Lines containing the word "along" are to be copied from the data below.

Segment Open

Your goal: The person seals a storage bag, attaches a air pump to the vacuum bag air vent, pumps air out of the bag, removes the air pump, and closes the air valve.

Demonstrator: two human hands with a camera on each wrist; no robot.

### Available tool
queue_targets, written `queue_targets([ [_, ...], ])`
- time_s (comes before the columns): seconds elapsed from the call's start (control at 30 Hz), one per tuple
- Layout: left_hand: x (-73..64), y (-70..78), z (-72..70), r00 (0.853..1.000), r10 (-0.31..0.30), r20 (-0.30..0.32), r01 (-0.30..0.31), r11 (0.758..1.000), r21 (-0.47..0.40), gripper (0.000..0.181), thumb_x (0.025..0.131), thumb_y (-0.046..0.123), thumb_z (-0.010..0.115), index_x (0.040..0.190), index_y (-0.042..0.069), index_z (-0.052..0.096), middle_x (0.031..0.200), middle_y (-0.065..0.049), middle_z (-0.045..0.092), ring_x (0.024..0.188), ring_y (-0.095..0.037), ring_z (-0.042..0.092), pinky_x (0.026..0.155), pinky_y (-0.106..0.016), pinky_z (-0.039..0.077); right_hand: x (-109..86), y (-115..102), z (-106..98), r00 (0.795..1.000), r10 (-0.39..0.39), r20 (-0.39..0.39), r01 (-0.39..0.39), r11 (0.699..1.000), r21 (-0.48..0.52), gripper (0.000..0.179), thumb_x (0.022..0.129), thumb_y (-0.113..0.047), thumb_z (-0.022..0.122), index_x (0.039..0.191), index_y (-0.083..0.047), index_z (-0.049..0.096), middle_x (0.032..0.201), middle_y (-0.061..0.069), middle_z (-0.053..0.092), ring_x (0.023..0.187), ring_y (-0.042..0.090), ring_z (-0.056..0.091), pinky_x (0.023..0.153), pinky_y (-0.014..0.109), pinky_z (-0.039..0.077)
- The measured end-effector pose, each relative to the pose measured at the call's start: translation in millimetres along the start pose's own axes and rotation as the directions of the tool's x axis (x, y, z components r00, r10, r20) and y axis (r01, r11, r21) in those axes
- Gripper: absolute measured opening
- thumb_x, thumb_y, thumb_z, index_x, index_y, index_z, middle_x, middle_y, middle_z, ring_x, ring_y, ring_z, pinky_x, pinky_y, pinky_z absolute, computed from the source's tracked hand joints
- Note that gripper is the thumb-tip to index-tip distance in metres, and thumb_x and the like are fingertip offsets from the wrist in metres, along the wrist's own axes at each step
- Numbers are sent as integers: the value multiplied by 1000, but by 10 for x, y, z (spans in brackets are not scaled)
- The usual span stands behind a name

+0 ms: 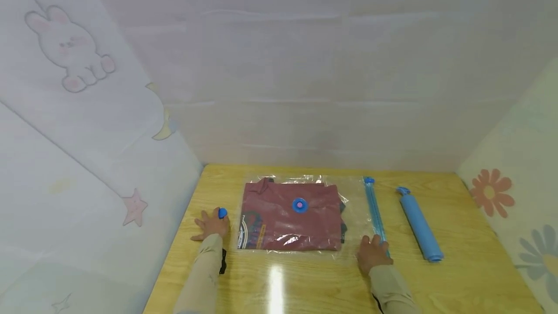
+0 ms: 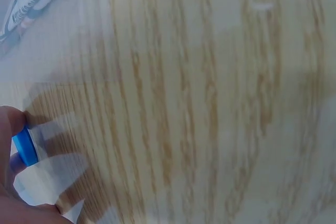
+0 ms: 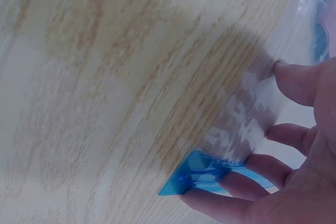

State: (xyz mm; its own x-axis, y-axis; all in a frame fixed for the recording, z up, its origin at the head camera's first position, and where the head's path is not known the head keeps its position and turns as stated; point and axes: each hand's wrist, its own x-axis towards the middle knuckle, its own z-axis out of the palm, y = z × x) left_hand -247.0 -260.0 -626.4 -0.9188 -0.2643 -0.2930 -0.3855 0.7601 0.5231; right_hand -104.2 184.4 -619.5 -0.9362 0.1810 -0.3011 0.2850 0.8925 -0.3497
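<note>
Head view: a clear bag [image 1: 355, 210] holds a folded maroon garment [image 1: 283, 219].

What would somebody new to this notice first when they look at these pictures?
Probably the maroon garment in the clear bag mid-table, with a round blue valve standing out over the cloth. Next, the blue pump lying to the bag's right. Then the hands: the left left of the bag, holding a small blue piece, and the right at the bag's near right corner.
</note>
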Motion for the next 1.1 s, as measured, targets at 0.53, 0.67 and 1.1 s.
queue_targets([
  [0.53, 31, -64, 50, 999, 28, -36, -28, 1000, -9, 69, 97, 31, 44, 156, 16, 9, 158, -29, -9, 140, -57, -18, 90, -87, -13, -36, -34, -64, 1000, -16, -8, 16, 1000, -12, 44, 92, -17, 62, 119, 11, 41, 113, 36, 33, 109, 59, 31, 61, 65, 48],
  [0.67, 17, 1, 117, 996, 68, -63, -66, 998, 21, 72, 96, 28, 47, 155, 10, 9, 156, -33, -8, 140, -58, -15, 91, -87, -10, -36, -24, -79, 1000, -16, -2, 16, 1000, -11, 44, 92, -18, 62, 118, 11, 41, 112, 36, 34, 109, 59, 32, 61, 63, 49],
  [1.1, -485, 681, 480, 900, 432, -52, -407, 879, 249, 72, 88, 52, 59, 143, 8, 42, 157, -25, 21, 145, -50, 13, 100, -83, 12, -11, 156, -1, 1000, -8, -7, 8, 1000, -19, 51, 93, -34, 60, 127, 2, 46, 119, 30, 38, 114, 55, 33, 71, 73, 42],
])
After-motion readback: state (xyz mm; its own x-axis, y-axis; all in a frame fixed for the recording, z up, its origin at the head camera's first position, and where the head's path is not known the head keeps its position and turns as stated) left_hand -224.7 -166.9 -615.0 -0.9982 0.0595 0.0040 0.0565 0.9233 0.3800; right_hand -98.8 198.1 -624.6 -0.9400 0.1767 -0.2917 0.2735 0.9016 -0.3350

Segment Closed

(Result of this exercise)
- The measured end-effector pose, each relative to the pose measured at the call's start: translation in millimetres along the start pose's own axes and rotation as the directions of the tool's x axis (x, y, z components r00, r10, r20) and y axis (r01, r11, r21) in those axes
- Note that gripper is the thumb-tip to index-tip distance in metres, and thumb_x and the like are fingertip offsets from the wrist in metres, along the wrist's own axes at each step

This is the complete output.